Lucifer arched a brow. "Thinking about leaving the Porn Studio's are you Mister Dust?"

"Ha I 🤬 wish! You probably already know all about how tight of a leash he has on me since you're the King of Hell? Plus I'm kinda stuck in a 🤬 contract!"

"Yes, you are. But since you're clearly miserable, and I'm the King of Hell, I have no shame whatsoever in letting it slip a number of ways to get out of that little contract?"

He was suddenly eye to eye with Angel Dust who was now leaning over the couch armrest from his spot on the beanbag chair.

"Please Tell Me!!!"

"Well, you'd be crazy to try and kill him double-dead, he'll destroy you without mercy. So your next best option is to make a deal with another Overlord who's either willing or 🤬 crazy enough to fight against Valentino for your soul..."

"Fight as in fight-fight? Bloody knuckles and missing teeth kinda fight?"

"What do you think my darling Lilith is doing right now down in the Ring of Greed? A sing off against Mammon? Oh please that Clown's singing voice is worse than an out of tune fiddle! Although...Alastor will be to one who's doing all of the fighting, since it's personal matter to him even more so than Lilith. Shady dealings in the affairs his death and all. Messy business migraines all around for 86 🤬 years."

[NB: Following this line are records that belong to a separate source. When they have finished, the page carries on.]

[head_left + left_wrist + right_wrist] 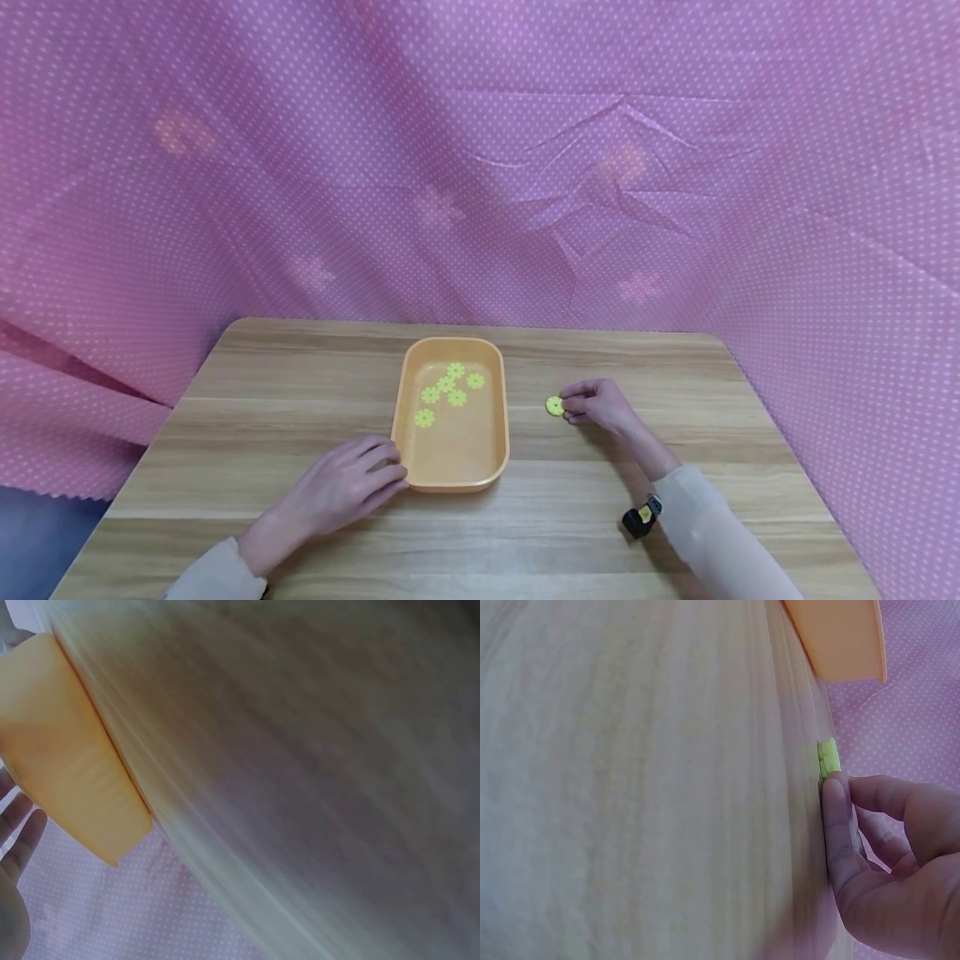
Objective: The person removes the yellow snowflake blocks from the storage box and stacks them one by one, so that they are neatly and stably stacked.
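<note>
Where the right hand [600,406] reached across the wooden table [675,500], one yellow-green flower disc [554,406] lay flat on the bare wood, well to the right of the orange tray [450,479] and apart from it. The hand's curled fingers closed on the disc's near edge; in the right wrist view the thumb [836,825] lay along the tabletop with its tip against the disc [829,757], so the hand was pinching the disc while the disc was on the table.

Tray: shallow, rounded corners, standing near the middle of the table. Contents: five more flower discs [450,386] of the same colour, grouped in the far half, several touching or overlapping one another.

Left hand [348,492]: palm down on the wood at the tray's near left corner, fingers straight and relaxed, fingertips touching the tray's outer wall, grasping nothing. The left wrist view, blurred, showed the tray's wall [67,765] with straight fingers [19,832] beside it.

Right forearm: pale sleeve [712,525] with a small black device [641,517] strapped at the wrist.

Surround: pink cloth with white dots [480,167], hung behind and to both sides of the table.
</note>
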Demonstrator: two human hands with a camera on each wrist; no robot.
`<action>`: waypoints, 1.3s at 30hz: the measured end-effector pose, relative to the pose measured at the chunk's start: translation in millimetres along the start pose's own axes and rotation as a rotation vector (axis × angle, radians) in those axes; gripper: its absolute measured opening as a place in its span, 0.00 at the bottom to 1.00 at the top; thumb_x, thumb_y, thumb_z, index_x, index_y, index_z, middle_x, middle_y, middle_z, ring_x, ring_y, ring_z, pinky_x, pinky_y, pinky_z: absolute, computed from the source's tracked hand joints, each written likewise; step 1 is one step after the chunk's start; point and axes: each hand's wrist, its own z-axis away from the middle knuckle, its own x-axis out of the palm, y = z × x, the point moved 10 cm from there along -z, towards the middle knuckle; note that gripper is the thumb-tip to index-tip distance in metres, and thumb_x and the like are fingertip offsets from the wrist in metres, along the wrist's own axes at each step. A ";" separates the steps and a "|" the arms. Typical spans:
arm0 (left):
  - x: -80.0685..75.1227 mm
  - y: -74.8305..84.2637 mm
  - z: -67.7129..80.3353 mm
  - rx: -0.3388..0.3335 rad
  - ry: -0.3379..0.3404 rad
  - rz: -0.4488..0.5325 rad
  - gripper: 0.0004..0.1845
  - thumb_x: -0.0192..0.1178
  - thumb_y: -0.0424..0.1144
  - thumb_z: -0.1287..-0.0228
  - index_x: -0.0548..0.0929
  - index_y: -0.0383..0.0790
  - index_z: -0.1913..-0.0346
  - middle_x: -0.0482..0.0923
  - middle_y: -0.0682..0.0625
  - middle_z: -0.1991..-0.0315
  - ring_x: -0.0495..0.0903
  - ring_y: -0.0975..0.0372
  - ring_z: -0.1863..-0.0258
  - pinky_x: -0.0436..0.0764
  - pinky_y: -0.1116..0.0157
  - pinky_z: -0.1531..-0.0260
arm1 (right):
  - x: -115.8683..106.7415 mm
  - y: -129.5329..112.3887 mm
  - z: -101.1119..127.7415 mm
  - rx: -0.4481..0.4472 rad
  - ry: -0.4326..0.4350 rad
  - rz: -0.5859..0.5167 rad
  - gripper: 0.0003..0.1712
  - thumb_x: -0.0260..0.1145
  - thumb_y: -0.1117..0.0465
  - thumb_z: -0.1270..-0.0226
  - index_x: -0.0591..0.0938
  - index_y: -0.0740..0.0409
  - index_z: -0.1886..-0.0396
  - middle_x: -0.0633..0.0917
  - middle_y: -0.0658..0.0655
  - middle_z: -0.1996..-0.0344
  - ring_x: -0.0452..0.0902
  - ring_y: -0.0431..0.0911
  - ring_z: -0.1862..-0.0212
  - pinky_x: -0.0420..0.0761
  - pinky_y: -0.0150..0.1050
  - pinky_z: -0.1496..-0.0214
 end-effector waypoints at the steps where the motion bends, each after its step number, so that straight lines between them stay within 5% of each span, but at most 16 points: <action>1: 0.1 0.0 0.0 -0.001 -0.001 -0.001 0.07 0.65 0.45 0.39 0.86 0.46 0.64 0.82 0.53 0.63 0.81 0.60 0.59 0.85 0.63 0.62 | 0.1 -0.4 0.4 0.000 0.000 -0.003 0.18 0.63 0.73 0.37 0.77 0.79 0.49 0.88 0.61 0.66 0.84 0.41 0.70 0.88 0.33 0.63; 9: -0.3 0.2 -1.3 0.006 0.004 -0.002 0.07 0.65 0.45 0.40 0.86 0.46 0.64 0.82 0.53 0.63 0.81 0.60 0.59 0.85 0.63 0.62 | -0.9 -1.3 0.0 -0.001 -0.003 -0.010 0.19 0.64 0.71 0.37 0.77 0.78 0.48 0.88 0.59 0.67 0.85 0.41 0.70 0.88 0.34 0.63; 23: 1.2 -2.6 -1.5 -0.016 -0.016 0.005 0.07 0.65 0.46 0.39 0.87 0.47 0.64 0.82 0.54 0.63 0.81 0.61 0.60 0.85 0.64 0.63 | 4.2 -32.1 5.3 -0.021 -0.003 0.039 0.21 0.64 0.67 0.35 0.76 0.75 0.45 0.84 0.70 0.56 0.86 0.46 0.66 0.88 0.38 0.58; 34: 0.3 -2.3 -1.3 -0.004 -0.002 0.019 0.06 0.64 0.44 0.38 0.86 0.46 0.64 0.81 0.55 0.63 0.81 0.61 0.60 0.85 0.64 0.65 | 41.5 -82.0 15.3 -0.083 -0.092 0.061 0.23 0.66 0.66 0.37 0.76 0.75 0.45 0.84 0.67 0.60 0.87 0.53 0.61 0.84 0.56 0.47; 39: 1.1 -2.2 -1.3 0.002 -0.001 0.021 0.07 0.63 0.44 0.37 0.86 0.46 0.64 0.82 0.54 0.64 0.81 0.61 0.60 0.85 0.64 0.64 | 61.4 -97.1 14.9 -0.103 -0.112 0.100 0.20 0.67 0.65 0.37 0.79 0.72 0.48 0.85 0.65 0.62 0.87 0.52 0.62 0.85 0.55 0.49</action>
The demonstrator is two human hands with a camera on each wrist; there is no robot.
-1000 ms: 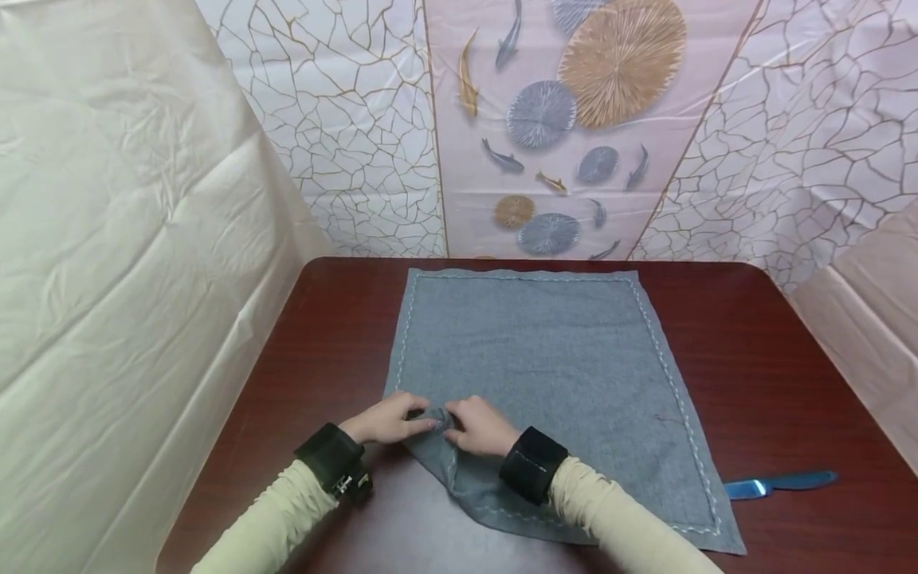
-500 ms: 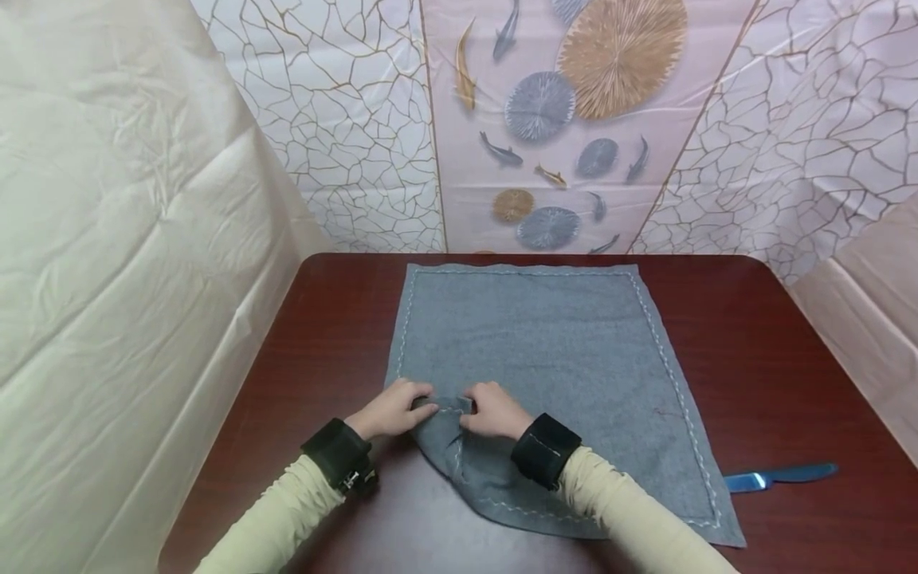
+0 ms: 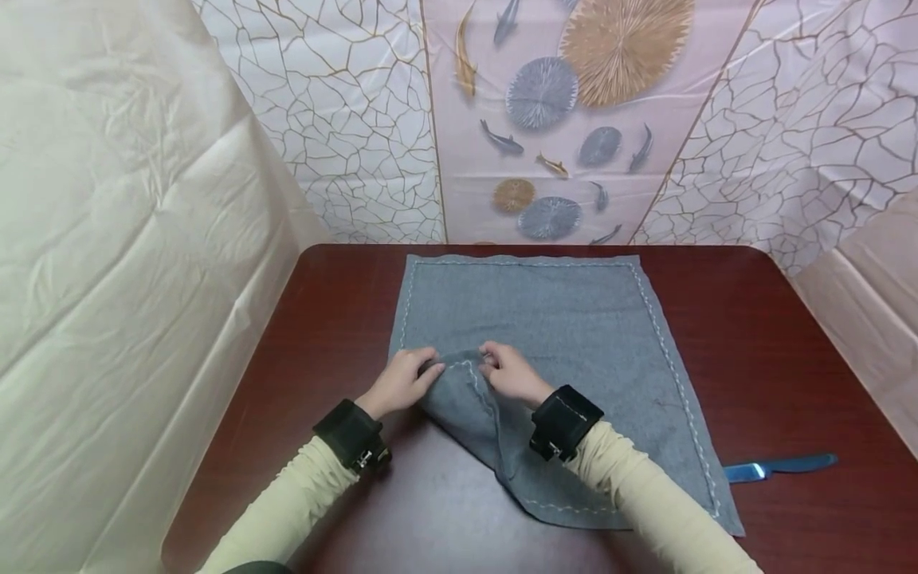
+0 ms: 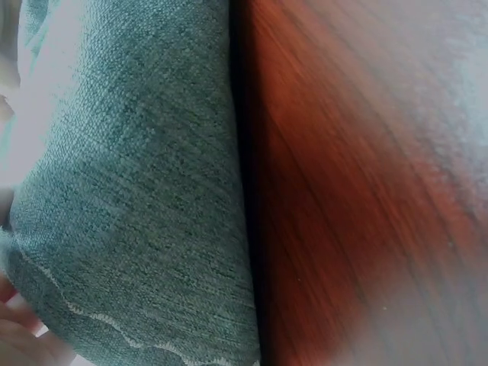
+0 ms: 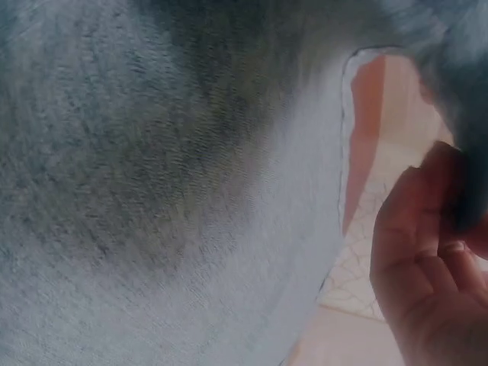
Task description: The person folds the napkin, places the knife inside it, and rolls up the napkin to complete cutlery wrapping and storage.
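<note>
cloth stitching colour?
White stitching on the grey cloth; the head view shows it best.

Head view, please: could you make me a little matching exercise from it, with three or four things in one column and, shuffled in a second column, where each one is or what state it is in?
Things:
1. grey stitched cloth
2. blue knife
3. left hand
4. dark red wooden table

States or places:
A. pinches the folded-over cloth corner
B. lies at the right, partly under the cloth's edge
C. bears everything else
D. spread out, near-left corner folded over

Pairs: 1-D, 2-B, 3-A, 4-C
</note>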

Angel Dust blinked in surprise. "Wait...you mean Smiles is going up against Mammon The Prince of Greed?"

"I'd expect nothing less...no doubt the economy will suffer for a few months because of him." Lucifer smirked and shrugged as he sipped at his hard apple cider. "But heh Hell has been through worse. Mammon should've known better than to mess with the souls of Lily's Voodoo Cult."